§ **Task goal**
Your answer should show every line of the material below that includes "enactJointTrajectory".

§ **Data records**
==========

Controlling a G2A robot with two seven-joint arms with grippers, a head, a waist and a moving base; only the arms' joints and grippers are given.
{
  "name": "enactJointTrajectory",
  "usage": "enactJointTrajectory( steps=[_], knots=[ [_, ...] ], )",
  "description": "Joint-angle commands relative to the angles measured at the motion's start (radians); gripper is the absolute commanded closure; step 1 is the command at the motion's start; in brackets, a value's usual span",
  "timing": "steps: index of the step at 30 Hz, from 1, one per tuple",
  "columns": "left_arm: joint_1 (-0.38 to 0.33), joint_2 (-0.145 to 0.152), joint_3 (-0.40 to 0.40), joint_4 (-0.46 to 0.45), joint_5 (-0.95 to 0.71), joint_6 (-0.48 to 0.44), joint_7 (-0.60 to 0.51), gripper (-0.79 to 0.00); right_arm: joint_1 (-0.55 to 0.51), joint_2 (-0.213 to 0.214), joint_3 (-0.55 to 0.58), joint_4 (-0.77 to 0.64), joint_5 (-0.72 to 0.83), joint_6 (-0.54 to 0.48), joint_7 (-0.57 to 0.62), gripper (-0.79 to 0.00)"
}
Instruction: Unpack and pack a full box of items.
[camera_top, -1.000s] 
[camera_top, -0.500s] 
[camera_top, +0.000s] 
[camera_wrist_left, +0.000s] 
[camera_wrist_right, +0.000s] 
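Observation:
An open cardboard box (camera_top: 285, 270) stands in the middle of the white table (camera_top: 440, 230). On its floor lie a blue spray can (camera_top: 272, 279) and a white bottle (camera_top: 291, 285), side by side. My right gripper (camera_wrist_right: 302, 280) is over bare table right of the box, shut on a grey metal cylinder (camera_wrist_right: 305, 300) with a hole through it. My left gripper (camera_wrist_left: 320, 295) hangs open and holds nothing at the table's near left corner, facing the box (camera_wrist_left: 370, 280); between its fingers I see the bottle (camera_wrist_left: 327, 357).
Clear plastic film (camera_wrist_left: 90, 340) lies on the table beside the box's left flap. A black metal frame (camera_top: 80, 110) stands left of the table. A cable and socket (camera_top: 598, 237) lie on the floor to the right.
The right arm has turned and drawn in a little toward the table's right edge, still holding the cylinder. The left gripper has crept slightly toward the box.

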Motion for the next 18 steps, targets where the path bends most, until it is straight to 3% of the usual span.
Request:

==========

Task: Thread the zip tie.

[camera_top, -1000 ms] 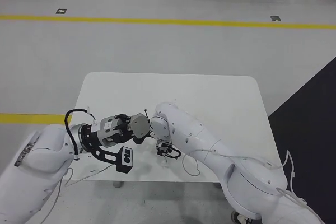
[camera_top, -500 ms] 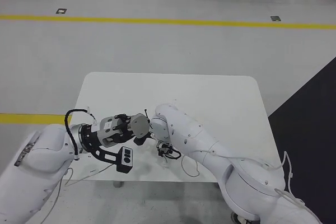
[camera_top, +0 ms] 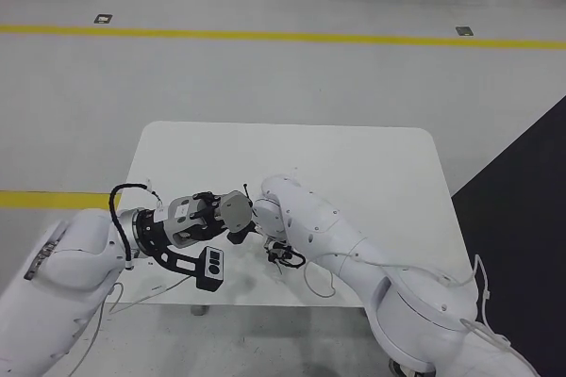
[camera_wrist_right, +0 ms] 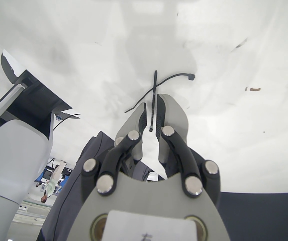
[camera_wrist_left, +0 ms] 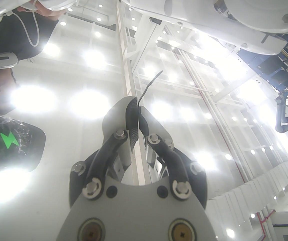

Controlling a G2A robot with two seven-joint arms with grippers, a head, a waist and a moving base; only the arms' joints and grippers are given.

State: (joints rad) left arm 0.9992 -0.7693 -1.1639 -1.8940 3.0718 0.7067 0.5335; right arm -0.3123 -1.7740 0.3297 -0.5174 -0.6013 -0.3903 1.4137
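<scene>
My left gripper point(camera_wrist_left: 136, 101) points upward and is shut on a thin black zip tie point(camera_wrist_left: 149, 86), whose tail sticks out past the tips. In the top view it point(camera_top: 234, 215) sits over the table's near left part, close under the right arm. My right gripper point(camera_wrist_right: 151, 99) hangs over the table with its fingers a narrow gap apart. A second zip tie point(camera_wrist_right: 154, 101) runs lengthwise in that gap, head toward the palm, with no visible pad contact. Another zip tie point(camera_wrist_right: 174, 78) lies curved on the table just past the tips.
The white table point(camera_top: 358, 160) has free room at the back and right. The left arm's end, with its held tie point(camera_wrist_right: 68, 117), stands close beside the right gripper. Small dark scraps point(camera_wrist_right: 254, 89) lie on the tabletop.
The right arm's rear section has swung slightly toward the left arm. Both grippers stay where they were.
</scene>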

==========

§ **Answer area**
  "name": "enactJointTrajectory",
  "usage": "enactJointTrajectory( steps=[_], knots=[ [_, ...] ], )",

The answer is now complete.